障害や病気を抱えていても、持てる能力を活用して、生きがいを持って働くことのできる環境づくりも重要な課題と考えます。
本法案では、雇用保険二事業、雇用安定事業と能力開発事業について、労働生産性の向上に資するものとなるよう留意しつつ、行われるものとする旨を明記することとしております。
これら事業で実施されている、障害者など就職困難者を雇い入れた場合の助成を初め、雇用安定や能力開発も含めて、働きやすい環境づくりのための支援の充実をさらに進めていくべきと考えますが、これらは必ずしも生産性向上に直接結びつくものではありません。
生産性要件は必須要件ではないとのことですが、生産性向上が強調されることによって、結果として障害者等の働き方改革が停滞するようなことがあってはならないと考えます。生産性を明記する理由、今後の障害者等が活躍しやすい環境づくりの推進について、厚労大臣の見解を伺います。
今月は、自殺対策強化月間です。一年ほど前、希望に胸を膨らませて大手企業に就職した女性社員が、過重労働によってみずから命を絶つという痛ましい事件が起きました。過労死や過労自殺といった働き方に起因する悲劇をこれ以上繰り返してはなりません。そのためにも、大胆な働き方改革の実行は、政治が最優先で取り組むべき課題と考えます。

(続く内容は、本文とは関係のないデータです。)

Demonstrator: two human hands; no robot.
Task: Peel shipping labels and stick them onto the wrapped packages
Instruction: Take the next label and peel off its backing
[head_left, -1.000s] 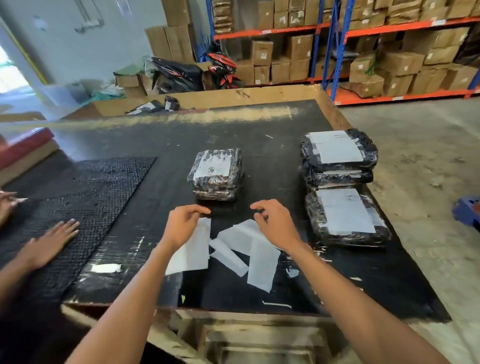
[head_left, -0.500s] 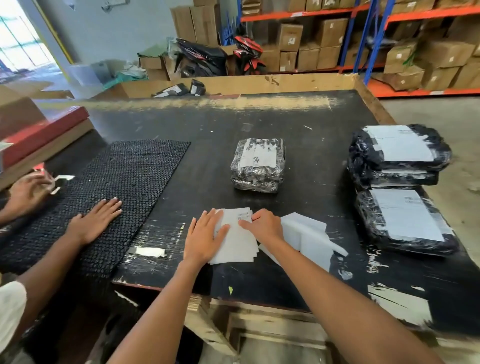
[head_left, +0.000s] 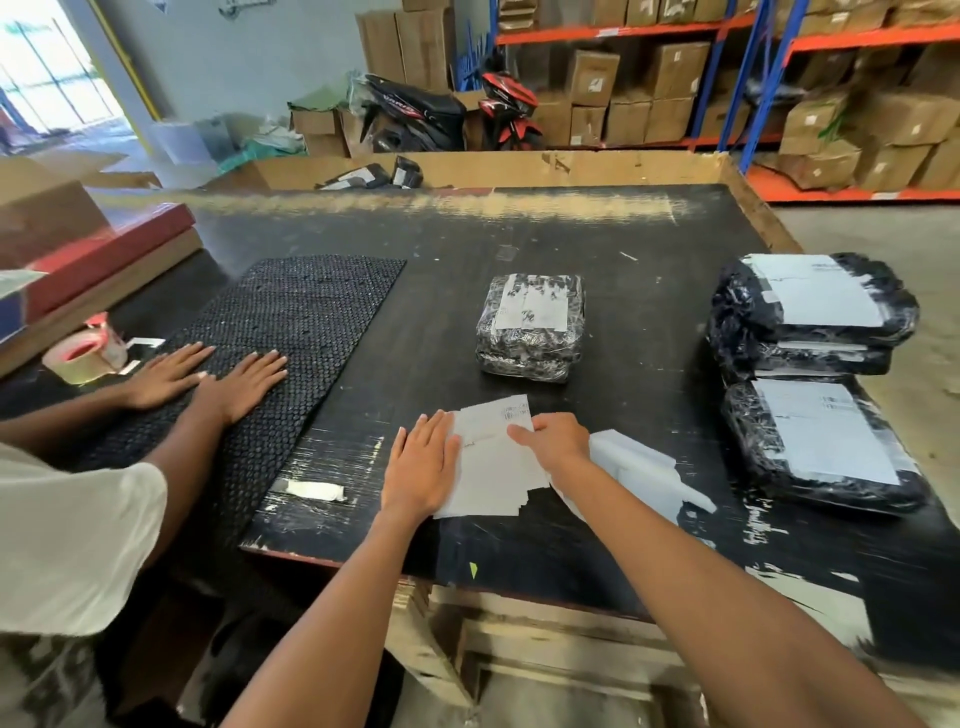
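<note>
A small stack of white shipping labels (head_left: 493, 462) lies on the black table (head_left: 623, 322) near its front edge. My left hand (head_left: 421, 465) lies flat with straight fingers on the stack's left side. My right hand (head_left: 553, 441) has curled fingers on the top label's right edge, with its forefinger stretched along it. Just beyond the labels sits a small wrapped package (head_left: 530, 325) with a label on top. Three black wrapped packages (head_left: 810, 364), two of them stacked, lie at the right, and those whose tops show carry white labels.
Peeled white backing sheets (head_left: 639, 473) lie right of my right hand. Another person's two hands (head_left: 208, 376) press on a black textured mat (head_left: 291, 332) at the left. A tape roll (head_left: 83, 356) sits far left. The table's right edge drops to the floor. Shelves of cartons stand behind.
My view swung left. My hands went from the scattered sheets onto the label stack, the left one flattening on it. The other person's second hand moved onto the mat.
</note>
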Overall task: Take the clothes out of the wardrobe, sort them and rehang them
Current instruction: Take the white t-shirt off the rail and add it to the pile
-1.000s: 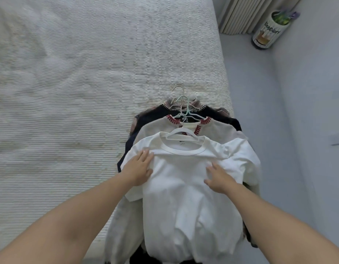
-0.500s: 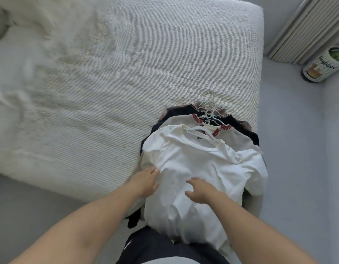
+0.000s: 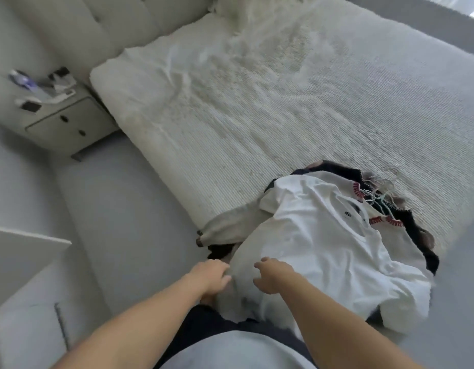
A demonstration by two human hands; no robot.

目指されるべき第一は、働く人の心身の健康がしっかり守られる働き方改革の実現であり、その意味からも、長時間労働の是正は急務でありますが、加えて、健康の保持増進対策の推進も極めて重要です。
特に、最近では、心の健康の保持増進が大きな課題になっていることに対応して、ストレスチェック制度の義務づけなど、職場でのメンタルヘルス対策の推進が図られようとしておりますが、将来の見通しが立たず強いストレスにさらされている、失業中、求職中の方へのメンタルヘルス対策にも力を入れていく必要があると考えます。今後のメンタルヘルス対策の取り組みについて、厚生労働大臣に伺います。
前途ある若い人たち、女性や高齢者、障害や病気を抱えている方々、誰もが未来に希望を持って生き生きと活躍できる社会を実現するため、公明党はこれからも、国、地方を通じたネットワークを駆使して、庶民目線に立った改革の推進に全力で取り組んでいく決意を申し上げ、質問を終わります。